O decreto assinado por Mourão (Presidente da República em exercício) foi publicado na última quinta-feira no Diário Oficial da União, e dá a servidores comissionados e dirigentes de fundações, autarquias e empresas públicas a prerrogativa de impor sigilo “ultrassecreto” a dados públicos.

Na lei original de Acesso à Informação essa classificação era exclusiva de presidente e vice-presidente da República, ministros e autoridades equivalentes, comandantes das Forças Armadas e chefes de missões diplomáticas no exterior.

Com o decreto presidencial servidores comissionados e dirigentes de fundações, autarquias e empresas públicas passam a ter a prerrogativa de impor sigilo “ultrassecreto” a dados públicos.

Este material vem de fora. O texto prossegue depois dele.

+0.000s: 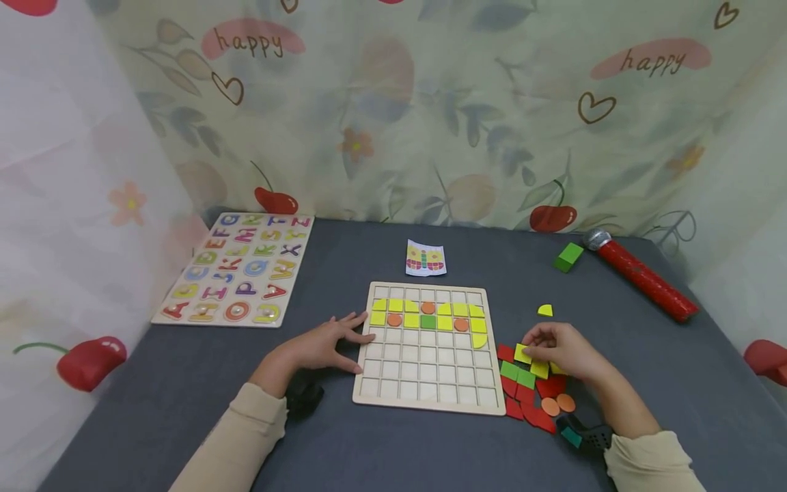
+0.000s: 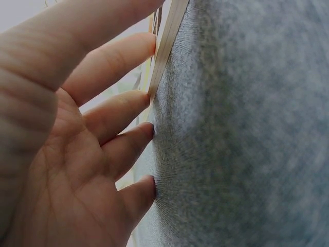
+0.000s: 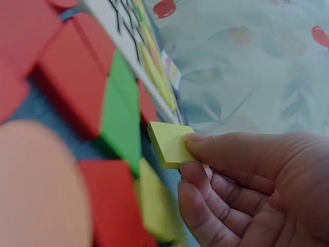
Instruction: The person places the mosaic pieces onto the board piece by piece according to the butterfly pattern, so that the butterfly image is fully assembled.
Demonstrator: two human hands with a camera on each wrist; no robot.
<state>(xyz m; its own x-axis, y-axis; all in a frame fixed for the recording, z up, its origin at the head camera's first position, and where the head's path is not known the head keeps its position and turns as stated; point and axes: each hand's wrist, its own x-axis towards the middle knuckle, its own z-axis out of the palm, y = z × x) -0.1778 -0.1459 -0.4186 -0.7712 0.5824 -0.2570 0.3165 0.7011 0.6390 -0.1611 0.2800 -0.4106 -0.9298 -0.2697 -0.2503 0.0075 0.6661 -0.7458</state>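
Note:
My right hand (image 1: 568, 350) pinches a yellow square tile (image 3: 169, 143) between thumb and fingers, just above a pile of loose tiles. Spread along the left edge of the wooden grid board (image 1: 430, 408), my left hand (image 1: 320, 345) touches its rim with straight fingers (image 2: 126, 110). The board's upper rows hold yellow tiles, several orange circles and a green square (image 1: 428, 322); the lower cells are bare. Red tiles (image 1: 540, 417), green squares (image 1: 518, 372) and orange circles (image 1: 558, 404) lie beside the board's right edge. One yellow quarter-round tile (image 1: 545, 310) sits apart, beyond the right hand.
A pattern card (image 1: 425, 260) with a butterfly picture lies behind the board. To the left is an alphabet puzzle board (image 1: 236, 270). A green block (image 1: 568, 257) and a red microphone (image 1: 642, 277) lie at the back right. A printed curtain hangs behind the table.

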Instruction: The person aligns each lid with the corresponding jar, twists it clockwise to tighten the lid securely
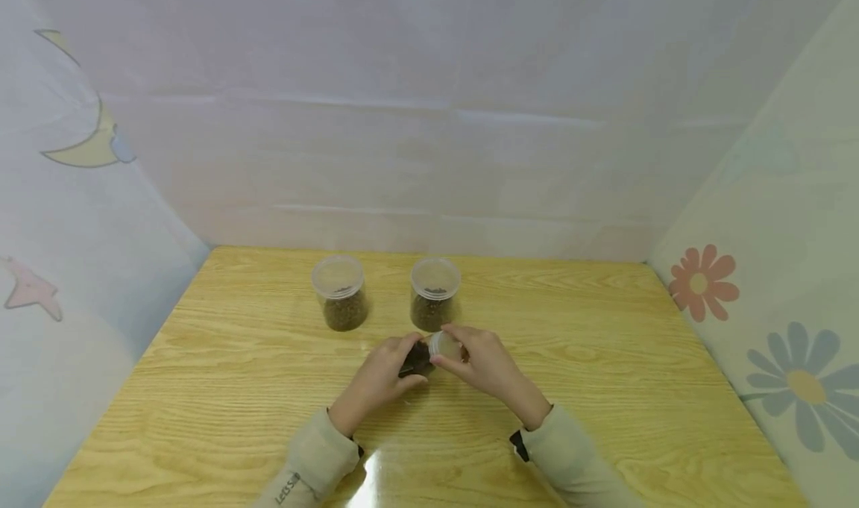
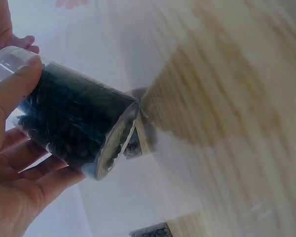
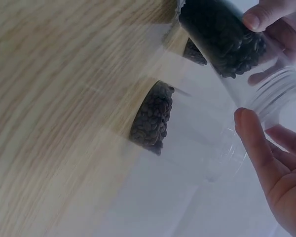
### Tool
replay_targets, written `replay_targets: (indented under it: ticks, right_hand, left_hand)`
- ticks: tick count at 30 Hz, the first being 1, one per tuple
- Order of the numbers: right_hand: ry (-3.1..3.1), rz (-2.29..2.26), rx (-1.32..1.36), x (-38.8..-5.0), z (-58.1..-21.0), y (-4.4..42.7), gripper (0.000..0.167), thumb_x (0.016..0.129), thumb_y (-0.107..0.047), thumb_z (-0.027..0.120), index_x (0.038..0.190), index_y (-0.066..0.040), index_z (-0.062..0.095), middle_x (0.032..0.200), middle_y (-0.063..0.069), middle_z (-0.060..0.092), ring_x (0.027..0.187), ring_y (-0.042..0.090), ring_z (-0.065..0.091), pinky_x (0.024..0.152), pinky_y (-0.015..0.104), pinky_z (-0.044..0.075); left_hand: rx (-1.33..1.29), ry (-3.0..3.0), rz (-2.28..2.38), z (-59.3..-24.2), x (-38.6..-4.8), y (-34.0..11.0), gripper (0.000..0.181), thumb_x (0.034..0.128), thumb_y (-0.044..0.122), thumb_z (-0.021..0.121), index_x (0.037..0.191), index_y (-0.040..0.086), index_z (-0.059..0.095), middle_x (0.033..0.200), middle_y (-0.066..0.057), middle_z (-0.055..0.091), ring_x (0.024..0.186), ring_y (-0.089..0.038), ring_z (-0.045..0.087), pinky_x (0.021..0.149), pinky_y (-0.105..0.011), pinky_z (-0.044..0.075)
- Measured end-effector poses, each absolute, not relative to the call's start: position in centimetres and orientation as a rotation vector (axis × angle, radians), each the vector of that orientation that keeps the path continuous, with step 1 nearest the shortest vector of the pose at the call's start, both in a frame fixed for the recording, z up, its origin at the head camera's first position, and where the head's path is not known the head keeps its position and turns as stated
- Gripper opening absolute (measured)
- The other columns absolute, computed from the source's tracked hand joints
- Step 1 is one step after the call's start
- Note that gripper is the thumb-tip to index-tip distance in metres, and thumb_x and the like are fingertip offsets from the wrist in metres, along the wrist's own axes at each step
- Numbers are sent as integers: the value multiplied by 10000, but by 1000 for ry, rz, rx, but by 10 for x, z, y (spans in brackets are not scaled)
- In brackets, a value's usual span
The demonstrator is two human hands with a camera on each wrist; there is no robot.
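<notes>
A clear plastic jar part-filled with dark beans or seeds (image 1: pixel 417 360) is held tilted just above the table. My left hand (image 1: pixel 377 377) grips the jar's body, thumb on one side and fingers on the other, as the left wrist view shows with the hand (image 2: pixel 19 182) around the jar (image 2: pixel 74 113). At the jar's ribbed top end, my right hand (image 1: pixel 488 365) holds on with thumb and fingers. In the right wrist view the right hand (image 3: pixel 286 177) has its fingertips against that clear end. Whether a separate lid sits there is hard to tell.
Two similar clear jars stand upright behind my hands, a left one (image 1: pixel 345 310) and a right one (image 1: pixel 432 310), each part-filled with dark pieces. The wooden table (image 1: pixel 570 329) meets a pale cloth backdrop (image 1: pixel 416 157) at the back and sides.
</notes>
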State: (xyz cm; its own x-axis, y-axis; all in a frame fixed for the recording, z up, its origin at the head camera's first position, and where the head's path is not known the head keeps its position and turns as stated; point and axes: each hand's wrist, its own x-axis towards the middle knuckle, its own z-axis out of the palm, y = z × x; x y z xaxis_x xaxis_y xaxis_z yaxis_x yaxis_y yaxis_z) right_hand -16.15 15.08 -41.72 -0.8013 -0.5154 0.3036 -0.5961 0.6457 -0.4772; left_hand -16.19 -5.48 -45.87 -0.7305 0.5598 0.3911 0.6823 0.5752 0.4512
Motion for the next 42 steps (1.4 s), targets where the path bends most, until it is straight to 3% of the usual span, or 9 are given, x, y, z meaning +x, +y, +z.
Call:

No teor do decreto, muitas medidas tomadas por líderes de autarquias como o Banco Central, o IBAMA, o INCRA, o Inmetro, o Inep, o INSS, a Anac, a Anatel, a Aneel, a ANVISA poderão serem consideradas sigilosas sobre decisões tomadas por eles por até 25 anos.

 Trata-se de um grande retrocesso para o país e desmoraliza o princípio constitucional da publicidade.  No momento em que vivemos, onde se busca ao máximo a clareza dos atos públicos e de seus agentes, aumentar o campo do sigilo é temerário, perigoso, desmoralizante e passível e de um decreto legislativo visando tombar essa ação ‘retro’ do governo federal.

O país hoje vive a guerra de conceitos. Feminista, machista, comunista, socialista, capitalista, fascista, nazista dentre outros ‘instas’, que além de possuírem seus significados, na maioria das vezes dito de forma errônea, não contribui para o debate das coisas sérias que estão pulando na nossa frente.